■ ASSIGNED TASK ■
Go through the data that follows and restate each line exactly as it reads.

(Stored records)
──────────

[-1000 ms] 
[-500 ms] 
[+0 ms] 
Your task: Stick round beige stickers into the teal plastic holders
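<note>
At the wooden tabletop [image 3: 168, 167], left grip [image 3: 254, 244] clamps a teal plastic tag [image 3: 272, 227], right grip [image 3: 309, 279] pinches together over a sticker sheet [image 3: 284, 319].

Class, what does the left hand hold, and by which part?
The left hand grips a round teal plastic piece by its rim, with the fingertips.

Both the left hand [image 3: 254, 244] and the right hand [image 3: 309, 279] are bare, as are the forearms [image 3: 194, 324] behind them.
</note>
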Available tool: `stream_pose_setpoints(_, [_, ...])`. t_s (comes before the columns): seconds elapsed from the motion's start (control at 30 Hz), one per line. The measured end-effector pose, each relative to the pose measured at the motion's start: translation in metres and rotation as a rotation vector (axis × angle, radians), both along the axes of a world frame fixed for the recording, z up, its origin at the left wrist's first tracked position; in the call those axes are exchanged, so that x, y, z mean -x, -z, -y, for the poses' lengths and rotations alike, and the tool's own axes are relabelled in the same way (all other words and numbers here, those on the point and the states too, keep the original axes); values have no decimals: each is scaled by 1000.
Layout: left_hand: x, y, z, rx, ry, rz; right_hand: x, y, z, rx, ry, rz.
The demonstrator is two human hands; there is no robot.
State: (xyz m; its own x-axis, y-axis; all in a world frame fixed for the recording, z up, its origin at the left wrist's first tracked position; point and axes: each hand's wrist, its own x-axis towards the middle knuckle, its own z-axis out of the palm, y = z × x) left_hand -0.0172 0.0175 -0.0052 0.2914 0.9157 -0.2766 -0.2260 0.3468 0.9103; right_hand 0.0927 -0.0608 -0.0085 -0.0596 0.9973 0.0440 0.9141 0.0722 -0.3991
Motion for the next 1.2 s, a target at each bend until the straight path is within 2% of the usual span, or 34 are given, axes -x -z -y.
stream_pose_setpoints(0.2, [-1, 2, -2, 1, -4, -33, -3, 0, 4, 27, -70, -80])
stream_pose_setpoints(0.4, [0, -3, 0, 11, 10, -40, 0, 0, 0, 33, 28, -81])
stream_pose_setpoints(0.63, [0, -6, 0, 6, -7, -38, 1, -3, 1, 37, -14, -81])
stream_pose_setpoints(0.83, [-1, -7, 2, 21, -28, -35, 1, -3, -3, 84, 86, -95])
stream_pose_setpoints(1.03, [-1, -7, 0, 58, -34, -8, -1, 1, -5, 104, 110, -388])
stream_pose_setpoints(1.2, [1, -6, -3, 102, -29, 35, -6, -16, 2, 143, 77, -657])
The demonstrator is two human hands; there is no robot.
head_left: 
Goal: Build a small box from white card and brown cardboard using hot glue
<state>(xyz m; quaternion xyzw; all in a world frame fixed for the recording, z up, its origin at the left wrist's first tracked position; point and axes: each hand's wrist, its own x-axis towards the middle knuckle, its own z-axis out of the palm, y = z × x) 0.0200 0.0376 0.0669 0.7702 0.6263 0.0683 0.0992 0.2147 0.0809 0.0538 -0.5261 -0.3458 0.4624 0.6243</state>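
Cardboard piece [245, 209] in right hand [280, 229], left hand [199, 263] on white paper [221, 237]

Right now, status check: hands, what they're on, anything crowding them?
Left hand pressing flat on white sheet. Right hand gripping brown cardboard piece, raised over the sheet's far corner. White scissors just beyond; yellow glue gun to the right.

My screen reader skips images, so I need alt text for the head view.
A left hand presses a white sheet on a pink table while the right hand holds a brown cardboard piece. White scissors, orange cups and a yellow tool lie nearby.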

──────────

■ RESULT OF THIS TASK ■
[-1000 ms] 
[-500 ms] 
[+0 ms] 
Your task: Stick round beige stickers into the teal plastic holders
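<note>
At the wooden tabletop [image 3: 168, 167], left grip [image 3: 254, 244] clamps a teal plastic tag [image 3: 272, 227], right grip [image 3: 309, 279] pinches together over a sticker sheet [image 3: 284, 319].

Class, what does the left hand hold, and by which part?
The left hand grips a round teal plastic piece by its rim, with the fingertips.

Both the left hand [image 3: 254, 244] and the right hand [image 3: 309, 279] are bare, as are the forearms [image 3: 194, 324] behind them.
</note>
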Available tool: `stream_pose_setpoints(_, [_, ...])`. t_s (comes before the columns): seconds elapsed from the motion's start (control at 30 Hz), one per line. The measured end-effector pose, each relative to the pose measured at the motion's start: translation in metres and rotation as a rotation vector (axis × angle, radians), both along the axes of a world frame fixed for the recording, z up, its origin at the left wrist's first tracked position; in the call those axes are exchanged, so that x, y, z mean -x, -z, -y, for the poses' lengths and rotations alike, and the tool's own axes are relabelled in the same way (all other words and numbers here, those on the point and the states too, keep the original axes); values have no decimals: each is scaled by 1000.
Layout: left_hand: x, y, z, rx, ry, rz; right_hand: x, y, z, rx, ry, rz.
The demonstrator is two human hands; there is no robot.
State: (xyz m; its own x-axis, y-axis; all in a world frame fixed for the recording, z up, its origin at the left wrist's first tracked position; point and axes: each hand's wrist, its own x-axis towards the middle knuckle, its own z-axis out of the palm, y = z × x) left_hand -0.0172 0.0175 -0.0052 0.2914 0.9157 -0.2766 -0.2260 0.3468 0.9103; right_hand 0.0927 -0.0608 -0.0085 -0.0596 0.9973 0.0440 0.9141 0.0722 -0.3991
Motion for the next 1.2 s, a target at each bend until the straight path is within 2% of the usual span, or 34 are given, axes -x -z -y.
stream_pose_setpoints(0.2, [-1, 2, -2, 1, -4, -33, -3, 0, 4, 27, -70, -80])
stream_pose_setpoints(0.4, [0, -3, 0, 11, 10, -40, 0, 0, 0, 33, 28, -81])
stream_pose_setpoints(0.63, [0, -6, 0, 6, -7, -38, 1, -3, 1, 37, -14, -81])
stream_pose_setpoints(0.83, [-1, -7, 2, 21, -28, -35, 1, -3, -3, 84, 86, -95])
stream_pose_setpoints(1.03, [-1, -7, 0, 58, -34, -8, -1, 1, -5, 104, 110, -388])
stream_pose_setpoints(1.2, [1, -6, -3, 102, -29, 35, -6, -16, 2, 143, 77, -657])
The demonstrator is two human hands; there is no robot.
head_left: 
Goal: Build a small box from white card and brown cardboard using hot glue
<state>(xyz m; quaternion xyzw; all in a world frame fixed for the recording, z up, its origin at the left wrist's first tracked position; point and axes: each hand's wrist, its own x-axis towards the middle knuckle, its own z-axis out of the palm, y = z × x) 0.0200 0.0376 0.0669 0.7702 0.6263 0.0683 0.0992 0.2147 0.0809 0.0538 -0.5261 -0.3458 0.4624 0.6243</state>
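Cardboard piece [245, 209] in right hand [280, 229], left hand [199, 263] on white paper [221, 237]

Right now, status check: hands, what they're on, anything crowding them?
Left hand pressing flat on white sheet. Right hand gripping brown cardboard piece, raised over the sheet's far corner. White scissors just beyond; yellow glue gun to the right.

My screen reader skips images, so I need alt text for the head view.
A left hand presses a white sheet on a pink table while the right hand holds a brown cardboard piece. White scissors, orange cups and a yellow tool lie nearby.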

No more output is needed.